The insulin-like growth factor-I receptor (IGF-IR) signaling pathway is activated in various tumors, and inhibition of IGF-IR kinase provides a therapeutic opportunity in these patients. GSK1838705A is a small-molecule kinase inhibitor that inhibits IGF-IR and the insulin receptor with IC(50)s of 2.0 and 1.6 nmol/L, respectively. GSK1838705A blocks the in vitro proliferation of cell lines derived from solid and hematologic malignancies, including multiple myeloma and Ewing's sarcoma, and retards the growth of human tumor xenografts in vivo.

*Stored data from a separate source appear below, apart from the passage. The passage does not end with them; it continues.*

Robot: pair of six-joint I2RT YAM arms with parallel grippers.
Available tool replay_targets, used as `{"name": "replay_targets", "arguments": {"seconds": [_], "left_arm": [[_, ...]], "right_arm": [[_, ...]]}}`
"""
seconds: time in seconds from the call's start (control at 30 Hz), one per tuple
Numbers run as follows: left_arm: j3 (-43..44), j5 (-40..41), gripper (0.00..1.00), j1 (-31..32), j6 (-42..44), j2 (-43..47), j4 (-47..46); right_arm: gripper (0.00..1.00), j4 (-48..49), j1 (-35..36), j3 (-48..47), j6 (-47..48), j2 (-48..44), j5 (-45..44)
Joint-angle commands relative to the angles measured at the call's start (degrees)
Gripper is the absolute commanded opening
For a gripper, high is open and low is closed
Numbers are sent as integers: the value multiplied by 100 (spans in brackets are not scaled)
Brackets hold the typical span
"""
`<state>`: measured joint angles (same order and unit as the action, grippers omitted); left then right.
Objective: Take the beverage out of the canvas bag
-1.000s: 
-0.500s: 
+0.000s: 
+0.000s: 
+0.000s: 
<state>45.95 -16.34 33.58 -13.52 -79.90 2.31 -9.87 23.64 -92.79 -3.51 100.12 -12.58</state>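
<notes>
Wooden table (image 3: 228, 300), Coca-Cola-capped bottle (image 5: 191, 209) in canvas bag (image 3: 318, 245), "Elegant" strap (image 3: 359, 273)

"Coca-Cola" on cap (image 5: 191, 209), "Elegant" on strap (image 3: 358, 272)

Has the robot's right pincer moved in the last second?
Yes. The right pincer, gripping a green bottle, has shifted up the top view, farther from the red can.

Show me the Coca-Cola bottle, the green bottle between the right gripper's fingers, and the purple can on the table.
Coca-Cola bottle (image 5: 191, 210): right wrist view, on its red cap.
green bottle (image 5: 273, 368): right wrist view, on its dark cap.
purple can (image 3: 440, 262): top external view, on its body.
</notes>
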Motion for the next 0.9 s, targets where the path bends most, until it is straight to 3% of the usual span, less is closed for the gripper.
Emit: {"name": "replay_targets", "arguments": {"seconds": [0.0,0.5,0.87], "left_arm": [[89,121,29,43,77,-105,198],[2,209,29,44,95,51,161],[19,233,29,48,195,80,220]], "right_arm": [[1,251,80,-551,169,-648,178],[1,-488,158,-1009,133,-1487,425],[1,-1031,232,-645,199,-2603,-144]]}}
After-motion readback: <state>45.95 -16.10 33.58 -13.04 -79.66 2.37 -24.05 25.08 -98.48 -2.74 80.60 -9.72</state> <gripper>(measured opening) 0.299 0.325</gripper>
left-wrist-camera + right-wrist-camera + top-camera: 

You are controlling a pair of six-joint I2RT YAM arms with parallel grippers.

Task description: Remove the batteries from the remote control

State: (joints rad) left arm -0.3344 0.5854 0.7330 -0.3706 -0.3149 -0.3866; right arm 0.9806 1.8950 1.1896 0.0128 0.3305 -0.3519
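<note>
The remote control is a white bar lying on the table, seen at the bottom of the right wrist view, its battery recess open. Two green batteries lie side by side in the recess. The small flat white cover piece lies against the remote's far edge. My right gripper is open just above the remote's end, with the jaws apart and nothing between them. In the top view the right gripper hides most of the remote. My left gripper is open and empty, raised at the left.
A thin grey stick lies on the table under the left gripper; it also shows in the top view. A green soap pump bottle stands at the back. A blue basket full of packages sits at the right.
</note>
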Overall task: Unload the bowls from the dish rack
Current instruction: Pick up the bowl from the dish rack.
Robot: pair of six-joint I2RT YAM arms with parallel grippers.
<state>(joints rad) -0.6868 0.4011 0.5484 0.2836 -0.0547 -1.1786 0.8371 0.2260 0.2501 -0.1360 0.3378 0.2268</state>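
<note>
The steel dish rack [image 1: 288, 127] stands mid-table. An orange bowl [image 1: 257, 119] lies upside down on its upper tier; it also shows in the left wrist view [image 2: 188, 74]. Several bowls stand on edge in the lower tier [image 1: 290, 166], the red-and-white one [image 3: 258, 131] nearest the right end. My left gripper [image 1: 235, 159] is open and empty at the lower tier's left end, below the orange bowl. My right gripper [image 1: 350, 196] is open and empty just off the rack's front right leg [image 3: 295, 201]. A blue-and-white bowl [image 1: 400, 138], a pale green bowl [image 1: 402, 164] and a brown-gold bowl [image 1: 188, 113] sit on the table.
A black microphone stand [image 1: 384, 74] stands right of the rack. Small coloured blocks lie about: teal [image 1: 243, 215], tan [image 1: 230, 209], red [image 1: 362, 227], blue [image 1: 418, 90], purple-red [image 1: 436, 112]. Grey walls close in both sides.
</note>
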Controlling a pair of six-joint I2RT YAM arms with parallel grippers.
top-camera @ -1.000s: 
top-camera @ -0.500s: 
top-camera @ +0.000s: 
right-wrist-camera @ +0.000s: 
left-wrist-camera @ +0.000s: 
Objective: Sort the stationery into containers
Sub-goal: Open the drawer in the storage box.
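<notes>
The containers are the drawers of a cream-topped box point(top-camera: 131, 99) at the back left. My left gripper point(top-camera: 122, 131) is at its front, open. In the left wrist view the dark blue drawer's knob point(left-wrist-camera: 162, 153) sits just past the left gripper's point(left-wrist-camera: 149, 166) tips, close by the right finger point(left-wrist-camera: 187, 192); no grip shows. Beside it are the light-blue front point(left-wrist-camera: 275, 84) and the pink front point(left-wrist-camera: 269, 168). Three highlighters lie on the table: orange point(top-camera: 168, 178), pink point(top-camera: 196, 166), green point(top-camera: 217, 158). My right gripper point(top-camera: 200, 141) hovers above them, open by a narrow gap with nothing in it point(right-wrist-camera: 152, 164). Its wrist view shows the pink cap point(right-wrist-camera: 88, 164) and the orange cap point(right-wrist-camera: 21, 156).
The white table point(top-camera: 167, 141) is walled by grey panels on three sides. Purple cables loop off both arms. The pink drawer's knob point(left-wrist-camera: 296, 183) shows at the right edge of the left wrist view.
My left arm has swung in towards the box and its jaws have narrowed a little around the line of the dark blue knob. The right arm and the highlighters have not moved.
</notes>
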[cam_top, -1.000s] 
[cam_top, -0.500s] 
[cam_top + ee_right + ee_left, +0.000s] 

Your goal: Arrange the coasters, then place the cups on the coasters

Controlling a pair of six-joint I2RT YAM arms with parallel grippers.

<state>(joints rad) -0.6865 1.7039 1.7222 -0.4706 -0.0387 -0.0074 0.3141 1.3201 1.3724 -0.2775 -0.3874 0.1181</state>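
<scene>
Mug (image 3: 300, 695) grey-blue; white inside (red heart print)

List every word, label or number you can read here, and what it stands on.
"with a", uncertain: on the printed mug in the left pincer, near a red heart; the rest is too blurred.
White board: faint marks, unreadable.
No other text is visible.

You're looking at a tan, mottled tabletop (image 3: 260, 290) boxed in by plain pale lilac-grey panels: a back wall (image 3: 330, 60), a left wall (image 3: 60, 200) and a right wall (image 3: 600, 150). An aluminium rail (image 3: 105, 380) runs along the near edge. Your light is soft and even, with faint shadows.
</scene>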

Despite the inhibitory effect of GSK1838705A on insulin receptor, minimal effects on glucose homeostasis were observed at efficacious doses. GSK1838705A also inhibits the anaplastic lymphoma kinase (ALK), which drives the aberrant growth of anaplastic large-cell lymphomas, some neuroblastomas, and a subset of non-small cell lung cancers. GSK1838705A inhibits ALK, with an IC(50) of 0.5 nmol/L, and causes complete regression of ALK-dependent tumors in vivo at well-tolerated doses. GSK1838705A is therefore a promising antitumor agent for therapeutic use in human cancers.
机译:胰岛素样生长因子-I受体(IGF-IR)信号通路在各种肿瘤中均被激活,而IGF-IR激酶的抑制为这些患者提供了治疗机会。 GSK1838705A是一种小分子激酶抑制剂,可抑制IGF-IR和胰岛素受体,其IC(50)分别为2.0和1.6 nmol / L。 GSK1838705A阻止源自实体和血液系统恶性肿瘤(包括多发性骨髓瘤和尤因氏肉瘤)的细胞系的体外增殖,并延缓体内人类肿瘤异种移植的生长。尽管GSK1838705A对胰岛素受体具有抑制作用,但在有效剂量下对葡萄糖稳态的影响却很小。 GSK1838705A还抑制间变性淋巴瘤激酶(ALK),后者可驱动间变性大细胞淋巴瘤,某些神经母细胞瘤和一部分非小细胞肺癌的异常生长。 GSK1838705A抑制ALK,IC(50)为0.5 nmol / L,并在耐受良好的剂量下导致ALK依赖性肿瘤在体内完全消退。因此,GSK1838705A是用于人类癌症的有前途的抗肿瘤药物。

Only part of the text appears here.